### What you are asked to do
In the listing that follows, the range to quote begins at the line that has "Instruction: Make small" and ends after the line that has "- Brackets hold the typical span"; quote it verbatim and add nothing.

════════════════════

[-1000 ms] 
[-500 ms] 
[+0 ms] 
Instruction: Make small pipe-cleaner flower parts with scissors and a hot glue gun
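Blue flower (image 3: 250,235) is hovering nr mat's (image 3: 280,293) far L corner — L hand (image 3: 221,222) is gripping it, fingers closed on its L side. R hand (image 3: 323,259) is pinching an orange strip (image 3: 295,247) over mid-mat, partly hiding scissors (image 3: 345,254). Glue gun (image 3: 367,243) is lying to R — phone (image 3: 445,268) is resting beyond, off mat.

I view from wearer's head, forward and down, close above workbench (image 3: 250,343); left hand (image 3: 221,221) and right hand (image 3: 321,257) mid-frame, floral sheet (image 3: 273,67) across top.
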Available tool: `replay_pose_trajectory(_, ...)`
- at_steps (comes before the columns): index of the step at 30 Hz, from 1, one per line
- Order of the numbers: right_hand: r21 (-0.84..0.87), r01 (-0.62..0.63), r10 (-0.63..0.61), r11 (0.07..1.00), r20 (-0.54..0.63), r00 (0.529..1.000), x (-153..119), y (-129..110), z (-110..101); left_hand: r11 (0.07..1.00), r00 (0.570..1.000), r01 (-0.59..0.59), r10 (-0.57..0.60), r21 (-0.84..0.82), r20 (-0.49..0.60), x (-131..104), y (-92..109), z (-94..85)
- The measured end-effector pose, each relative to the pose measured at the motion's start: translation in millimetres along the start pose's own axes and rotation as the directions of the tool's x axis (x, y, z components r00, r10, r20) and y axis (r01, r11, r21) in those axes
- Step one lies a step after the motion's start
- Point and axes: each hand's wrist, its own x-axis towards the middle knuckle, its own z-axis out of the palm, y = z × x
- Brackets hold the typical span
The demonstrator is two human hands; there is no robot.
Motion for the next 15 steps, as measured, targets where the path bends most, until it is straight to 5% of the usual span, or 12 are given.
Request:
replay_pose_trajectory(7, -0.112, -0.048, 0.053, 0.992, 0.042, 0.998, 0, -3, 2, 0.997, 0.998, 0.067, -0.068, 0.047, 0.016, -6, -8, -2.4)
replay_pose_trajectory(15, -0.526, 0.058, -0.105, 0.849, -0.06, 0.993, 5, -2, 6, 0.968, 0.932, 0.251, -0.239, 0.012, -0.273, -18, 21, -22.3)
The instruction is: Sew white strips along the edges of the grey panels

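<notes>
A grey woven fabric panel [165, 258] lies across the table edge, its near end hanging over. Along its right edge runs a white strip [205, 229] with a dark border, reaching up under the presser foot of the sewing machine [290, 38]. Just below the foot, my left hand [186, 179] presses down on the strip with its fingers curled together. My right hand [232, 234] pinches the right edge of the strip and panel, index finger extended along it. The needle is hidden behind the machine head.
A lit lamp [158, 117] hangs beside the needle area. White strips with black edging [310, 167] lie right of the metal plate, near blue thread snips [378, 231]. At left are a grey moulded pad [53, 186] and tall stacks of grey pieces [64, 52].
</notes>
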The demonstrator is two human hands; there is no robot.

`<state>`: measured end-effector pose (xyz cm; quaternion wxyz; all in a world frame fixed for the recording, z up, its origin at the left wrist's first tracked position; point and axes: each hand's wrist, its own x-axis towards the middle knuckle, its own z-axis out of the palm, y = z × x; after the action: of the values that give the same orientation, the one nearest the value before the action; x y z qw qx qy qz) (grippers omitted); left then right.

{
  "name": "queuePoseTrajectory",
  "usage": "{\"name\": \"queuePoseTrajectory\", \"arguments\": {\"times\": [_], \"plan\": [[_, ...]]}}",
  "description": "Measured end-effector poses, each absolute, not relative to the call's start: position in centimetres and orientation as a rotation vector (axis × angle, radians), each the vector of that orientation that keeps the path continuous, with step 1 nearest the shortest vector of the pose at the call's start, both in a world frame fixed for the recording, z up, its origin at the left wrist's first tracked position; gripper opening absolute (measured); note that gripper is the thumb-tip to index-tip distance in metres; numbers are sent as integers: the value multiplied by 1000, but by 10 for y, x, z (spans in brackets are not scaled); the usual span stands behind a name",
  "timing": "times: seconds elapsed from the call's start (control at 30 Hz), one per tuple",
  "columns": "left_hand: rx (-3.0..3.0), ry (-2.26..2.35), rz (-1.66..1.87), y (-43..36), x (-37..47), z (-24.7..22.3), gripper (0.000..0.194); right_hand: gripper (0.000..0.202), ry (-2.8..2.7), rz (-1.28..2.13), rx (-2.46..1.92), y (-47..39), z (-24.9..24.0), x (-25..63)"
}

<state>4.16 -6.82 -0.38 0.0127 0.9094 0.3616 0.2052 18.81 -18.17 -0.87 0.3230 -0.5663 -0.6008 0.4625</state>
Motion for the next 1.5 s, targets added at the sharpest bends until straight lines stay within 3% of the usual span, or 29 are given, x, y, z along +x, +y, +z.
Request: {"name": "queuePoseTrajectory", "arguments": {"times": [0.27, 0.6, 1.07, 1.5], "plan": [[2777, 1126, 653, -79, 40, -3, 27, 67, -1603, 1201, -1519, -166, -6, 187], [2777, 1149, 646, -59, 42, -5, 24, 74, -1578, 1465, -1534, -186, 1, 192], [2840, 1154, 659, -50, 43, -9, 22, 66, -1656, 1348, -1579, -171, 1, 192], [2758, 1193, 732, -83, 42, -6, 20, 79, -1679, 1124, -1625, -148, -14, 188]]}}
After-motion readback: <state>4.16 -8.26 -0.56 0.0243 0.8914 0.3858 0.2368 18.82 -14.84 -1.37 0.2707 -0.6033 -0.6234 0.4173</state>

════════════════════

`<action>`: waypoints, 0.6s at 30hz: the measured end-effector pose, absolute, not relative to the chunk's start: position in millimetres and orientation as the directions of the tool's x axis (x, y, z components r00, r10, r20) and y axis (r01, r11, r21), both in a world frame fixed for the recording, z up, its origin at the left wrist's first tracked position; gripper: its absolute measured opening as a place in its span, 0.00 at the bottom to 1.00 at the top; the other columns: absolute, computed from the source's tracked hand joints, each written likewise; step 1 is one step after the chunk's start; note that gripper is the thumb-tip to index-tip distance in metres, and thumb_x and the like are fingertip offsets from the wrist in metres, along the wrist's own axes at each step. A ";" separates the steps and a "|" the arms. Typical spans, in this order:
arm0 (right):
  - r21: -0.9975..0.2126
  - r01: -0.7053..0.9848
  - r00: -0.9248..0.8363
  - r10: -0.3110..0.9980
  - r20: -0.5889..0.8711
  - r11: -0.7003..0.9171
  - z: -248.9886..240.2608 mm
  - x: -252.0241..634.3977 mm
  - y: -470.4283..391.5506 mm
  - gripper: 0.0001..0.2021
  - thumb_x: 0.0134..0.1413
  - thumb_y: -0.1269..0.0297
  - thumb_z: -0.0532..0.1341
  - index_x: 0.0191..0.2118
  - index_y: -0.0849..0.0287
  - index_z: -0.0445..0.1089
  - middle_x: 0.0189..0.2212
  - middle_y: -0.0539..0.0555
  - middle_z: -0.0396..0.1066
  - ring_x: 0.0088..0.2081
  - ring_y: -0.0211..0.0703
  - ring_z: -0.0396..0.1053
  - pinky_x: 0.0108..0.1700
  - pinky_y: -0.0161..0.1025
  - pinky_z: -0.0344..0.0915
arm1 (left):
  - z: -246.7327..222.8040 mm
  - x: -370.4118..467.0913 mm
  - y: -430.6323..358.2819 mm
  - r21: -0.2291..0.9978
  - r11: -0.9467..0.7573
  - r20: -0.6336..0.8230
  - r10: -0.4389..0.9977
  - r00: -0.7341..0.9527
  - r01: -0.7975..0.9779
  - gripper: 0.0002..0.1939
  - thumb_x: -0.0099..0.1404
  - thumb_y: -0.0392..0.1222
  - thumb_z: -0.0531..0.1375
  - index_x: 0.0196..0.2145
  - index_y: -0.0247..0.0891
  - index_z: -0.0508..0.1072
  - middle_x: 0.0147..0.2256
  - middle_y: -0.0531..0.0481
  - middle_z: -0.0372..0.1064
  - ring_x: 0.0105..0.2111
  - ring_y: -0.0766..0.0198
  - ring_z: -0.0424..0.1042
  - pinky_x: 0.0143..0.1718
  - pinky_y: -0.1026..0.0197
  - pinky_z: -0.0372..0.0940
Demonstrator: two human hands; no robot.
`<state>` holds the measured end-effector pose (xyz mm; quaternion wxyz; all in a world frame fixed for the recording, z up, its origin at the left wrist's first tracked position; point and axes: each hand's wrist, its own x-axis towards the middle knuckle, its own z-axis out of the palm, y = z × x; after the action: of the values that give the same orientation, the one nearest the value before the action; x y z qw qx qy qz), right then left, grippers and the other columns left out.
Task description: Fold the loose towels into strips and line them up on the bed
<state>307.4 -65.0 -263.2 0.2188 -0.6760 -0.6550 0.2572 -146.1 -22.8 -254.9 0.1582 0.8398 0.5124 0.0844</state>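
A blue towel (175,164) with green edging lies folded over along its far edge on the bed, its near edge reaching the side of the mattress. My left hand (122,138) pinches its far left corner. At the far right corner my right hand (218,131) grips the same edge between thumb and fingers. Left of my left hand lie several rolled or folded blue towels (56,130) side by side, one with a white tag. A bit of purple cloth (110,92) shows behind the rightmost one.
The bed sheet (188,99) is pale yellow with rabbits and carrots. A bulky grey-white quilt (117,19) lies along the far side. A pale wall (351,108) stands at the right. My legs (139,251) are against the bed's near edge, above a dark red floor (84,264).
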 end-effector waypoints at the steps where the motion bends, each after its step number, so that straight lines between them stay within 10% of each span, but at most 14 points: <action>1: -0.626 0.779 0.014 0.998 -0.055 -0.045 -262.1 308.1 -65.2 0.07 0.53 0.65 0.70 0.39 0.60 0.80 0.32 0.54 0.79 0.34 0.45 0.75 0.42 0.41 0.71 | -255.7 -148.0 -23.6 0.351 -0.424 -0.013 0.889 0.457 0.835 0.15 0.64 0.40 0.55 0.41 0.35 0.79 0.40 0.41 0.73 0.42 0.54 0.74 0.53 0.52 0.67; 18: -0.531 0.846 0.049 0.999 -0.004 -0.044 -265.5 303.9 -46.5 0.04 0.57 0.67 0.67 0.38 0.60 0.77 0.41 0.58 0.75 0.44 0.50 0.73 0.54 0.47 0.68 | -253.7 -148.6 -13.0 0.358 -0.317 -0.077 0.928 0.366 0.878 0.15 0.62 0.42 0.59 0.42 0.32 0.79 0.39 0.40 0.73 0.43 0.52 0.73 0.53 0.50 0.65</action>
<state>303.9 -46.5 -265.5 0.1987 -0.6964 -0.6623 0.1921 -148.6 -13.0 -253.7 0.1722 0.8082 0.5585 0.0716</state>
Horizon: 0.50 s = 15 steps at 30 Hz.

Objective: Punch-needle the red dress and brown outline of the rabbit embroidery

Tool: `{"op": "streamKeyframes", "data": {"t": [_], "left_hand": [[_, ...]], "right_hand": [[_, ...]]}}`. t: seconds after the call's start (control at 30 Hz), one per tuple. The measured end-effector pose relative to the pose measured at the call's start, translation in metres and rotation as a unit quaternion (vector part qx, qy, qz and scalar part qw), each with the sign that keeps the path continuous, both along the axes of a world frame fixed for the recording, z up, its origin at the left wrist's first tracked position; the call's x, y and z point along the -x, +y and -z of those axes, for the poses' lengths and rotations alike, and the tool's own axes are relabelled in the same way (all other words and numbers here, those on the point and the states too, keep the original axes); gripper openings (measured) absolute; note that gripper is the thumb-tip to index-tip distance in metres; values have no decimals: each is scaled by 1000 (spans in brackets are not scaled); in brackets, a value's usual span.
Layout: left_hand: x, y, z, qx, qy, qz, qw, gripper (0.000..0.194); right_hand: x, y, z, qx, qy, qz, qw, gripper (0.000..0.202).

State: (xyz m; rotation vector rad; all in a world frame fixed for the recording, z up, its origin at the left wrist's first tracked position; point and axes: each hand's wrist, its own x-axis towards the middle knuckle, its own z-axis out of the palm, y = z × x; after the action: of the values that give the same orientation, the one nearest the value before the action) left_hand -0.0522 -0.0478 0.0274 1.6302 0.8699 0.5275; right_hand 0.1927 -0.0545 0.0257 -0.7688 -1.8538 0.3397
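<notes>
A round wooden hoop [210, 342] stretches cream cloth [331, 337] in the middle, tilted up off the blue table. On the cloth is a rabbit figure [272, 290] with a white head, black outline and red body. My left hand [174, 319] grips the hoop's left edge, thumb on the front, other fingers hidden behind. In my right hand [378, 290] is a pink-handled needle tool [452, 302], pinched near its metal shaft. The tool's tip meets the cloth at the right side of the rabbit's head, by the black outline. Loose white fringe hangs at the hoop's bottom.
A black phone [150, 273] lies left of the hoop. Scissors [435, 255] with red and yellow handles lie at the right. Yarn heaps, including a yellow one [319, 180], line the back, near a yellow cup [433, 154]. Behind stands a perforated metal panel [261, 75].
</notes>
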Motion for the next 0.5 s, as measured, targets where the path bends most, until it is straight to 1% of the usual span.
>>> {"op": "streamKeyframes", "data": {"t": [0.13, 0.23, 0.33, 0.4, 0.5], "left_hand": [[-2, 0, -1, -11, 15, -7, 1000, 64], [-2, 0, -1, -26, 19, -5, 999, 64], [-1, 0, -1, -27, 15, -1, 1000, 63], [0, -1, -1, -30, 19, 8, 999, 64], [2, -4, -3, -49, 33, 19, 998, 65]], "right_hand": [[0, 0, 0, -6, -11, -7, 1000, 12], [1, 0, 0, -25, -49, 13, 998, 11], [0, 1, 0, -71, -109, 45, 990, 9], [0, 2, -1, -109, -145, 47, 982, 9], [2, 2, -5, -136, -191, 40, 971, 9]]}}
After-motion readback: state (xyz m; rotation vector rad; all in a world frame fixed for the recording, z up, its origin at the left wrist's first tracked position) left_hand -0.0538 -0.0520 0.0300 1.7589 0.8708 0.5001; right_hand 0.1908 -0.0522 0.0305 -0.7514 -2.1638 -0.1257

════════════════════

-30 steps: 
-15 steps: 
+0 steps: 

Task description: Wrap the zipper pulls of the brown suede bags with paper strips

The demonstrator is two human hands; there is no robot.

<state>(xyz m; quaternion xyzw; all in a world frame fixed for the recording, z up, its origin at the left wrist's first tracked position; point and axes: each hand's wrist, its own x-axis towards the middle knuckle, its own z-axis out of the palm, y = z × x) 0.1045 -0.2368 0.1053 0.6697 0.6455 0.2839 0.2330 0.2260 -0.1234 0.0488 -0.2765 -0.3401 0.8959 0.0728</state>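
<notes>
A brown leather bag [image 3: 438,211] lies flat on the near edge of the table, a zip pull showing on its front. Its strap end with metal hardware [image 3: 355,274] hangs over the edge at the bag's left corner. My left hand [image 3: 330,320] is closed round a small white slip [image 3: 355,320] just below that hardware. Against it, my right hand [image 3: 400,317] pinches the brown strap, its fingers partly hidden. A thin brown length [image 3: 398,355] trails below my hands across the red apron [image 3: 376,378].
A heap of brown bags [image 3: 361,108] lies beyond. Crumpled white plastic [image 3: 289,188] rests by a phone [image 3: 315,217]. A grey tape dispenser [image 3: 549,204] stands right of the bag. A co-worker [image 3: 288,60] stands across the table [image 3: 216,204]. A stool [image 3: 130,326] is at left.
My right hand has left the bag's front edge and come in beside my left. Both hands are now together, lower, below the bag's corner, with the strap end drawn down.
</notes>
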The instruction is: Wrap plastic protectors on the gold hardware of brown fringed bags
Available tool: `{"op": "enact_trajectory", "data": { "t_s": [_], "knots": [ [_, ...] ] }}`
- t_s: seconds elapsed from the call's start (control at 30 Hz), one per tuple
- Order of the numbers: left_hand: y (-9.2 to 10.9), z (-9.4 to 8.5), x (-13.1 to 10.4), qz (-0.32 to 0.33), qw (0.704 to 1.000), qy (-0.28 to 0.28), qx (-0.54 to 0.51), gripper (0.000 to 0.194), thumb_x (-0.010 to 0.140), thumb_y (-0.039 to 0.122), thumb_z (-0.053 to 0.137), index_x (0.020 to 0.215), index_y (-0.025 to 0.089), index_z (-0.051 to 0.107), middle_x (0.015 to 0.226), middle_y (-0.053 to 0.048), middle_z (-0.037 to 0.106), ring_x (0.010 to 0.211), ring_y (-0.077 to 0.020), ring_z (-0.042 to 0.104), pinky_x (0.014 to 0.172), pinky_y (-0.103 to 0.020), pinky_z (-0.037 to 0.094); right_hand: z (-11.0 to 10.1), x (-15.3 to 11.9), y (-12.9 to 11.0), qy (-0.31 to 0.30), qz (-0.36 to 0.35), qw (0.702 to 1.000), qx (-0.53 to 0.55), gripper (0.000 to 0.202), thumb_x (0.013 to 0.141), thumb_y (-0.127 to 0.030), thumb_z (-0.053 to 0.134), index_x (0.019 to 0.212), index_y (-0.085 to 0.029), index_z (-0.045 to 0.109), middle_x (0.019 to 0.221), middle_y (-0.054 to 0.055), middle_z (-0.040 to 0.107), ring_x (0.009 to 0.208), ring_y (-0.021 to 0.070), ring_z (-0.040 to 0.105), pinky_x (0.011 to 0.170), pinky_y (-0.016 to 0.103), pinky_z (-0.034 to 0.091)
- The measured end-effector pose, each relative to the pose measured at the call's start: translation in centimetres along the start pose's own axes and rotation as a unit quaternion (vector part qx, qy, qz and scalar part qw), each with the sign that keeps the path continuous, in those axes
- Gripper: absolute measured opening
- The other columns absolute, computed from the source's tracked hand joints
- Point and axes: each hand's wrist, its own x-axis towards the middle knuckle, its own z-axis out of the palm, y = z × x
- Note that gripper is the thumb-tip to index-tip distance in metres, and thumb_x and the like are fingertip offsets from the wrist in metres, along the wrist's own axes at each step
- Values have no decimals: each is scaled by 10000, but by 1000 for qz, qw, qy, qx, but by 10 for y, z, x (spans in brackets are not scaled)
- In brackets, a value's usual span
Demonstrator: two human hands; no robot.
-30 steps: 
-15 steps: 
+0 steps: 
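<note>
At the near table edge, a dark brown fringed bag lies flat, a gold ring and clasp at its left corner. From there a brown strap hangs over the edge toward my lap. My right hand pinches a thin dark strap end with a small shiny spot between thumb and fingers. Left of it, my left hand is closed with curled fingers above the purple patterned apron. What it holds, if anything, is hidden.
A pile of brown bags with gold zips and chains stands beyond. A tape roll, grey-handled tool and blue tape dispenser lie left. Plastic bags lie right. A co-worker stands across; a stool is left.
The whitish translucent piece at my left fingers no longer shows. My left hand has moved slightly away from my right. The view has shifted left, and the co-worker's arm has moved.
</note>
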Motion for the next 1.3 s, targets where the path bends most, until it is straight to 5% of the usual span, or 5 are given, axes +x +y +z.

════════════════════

### Task result
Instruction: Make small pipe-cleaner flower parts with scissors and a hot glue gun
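Blue flower (image 3: 250,235) is hovering nr mat's (image 3: 280,293) far L corner — L hand (image 3: 221,222) is gripping it, fingers closed on its L side. R hand (image 3: 323,259) is pinching an orange strip (image 3: 295,247) over mid-mat, partly hiding scissors (image 3: 345,254). Glue gun (image 3: 367,243) is lying to R — phone (image 3: 445,268) is resting beyond, off mat.

I view from wearer's head, forward and down, close above workbench (image 3: 250,343); left hand (image 3: 221,221) and right hand (image 3: 321,257) mid-frame, floral sheet (image 3: 273,67) across top.
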Available tool: `replay_pose_trajectory(_, ...)`
- at_steps (comes before the columns): index of the step at 30 Hz, from 1, one per line
- Order of the numbers: right_hand: r21 (-0.84..0.87), r01 (-0.62..0.63), r10 (-0.63..0.61), r11 (0.07..1.00), r20 (-0.54..0.63), r00 (0.529..1.000), x (-153..119), y (-129..110), z (-110..101); left_hand: r11 (0.07..1.00), r00 (0.570..1.000), r01 (-0.59..0.59), r10 (-0.57..0.60), r21 (-0.84..0.82), r20 (-0.49..0.60), x (-131..104), y (-92..109), z (-94..85)
- The measured end-effector pose, each relative to the pose measured at the motion's start: translation in millimetres along the start pose's own axes and rotation as the directions of the tool's x axis (x, y, z components r00, r10, r20) and y axis (r01, r11, r21) in those axes
- Step one lies a step after the motion's start
- Point and axes: each hand's wrist, its own x-axis towards the middle knuckle, its own z-axis out of the palm, y = z × x
- Brackets hold the typical span

That's the answer, with nothing more to add.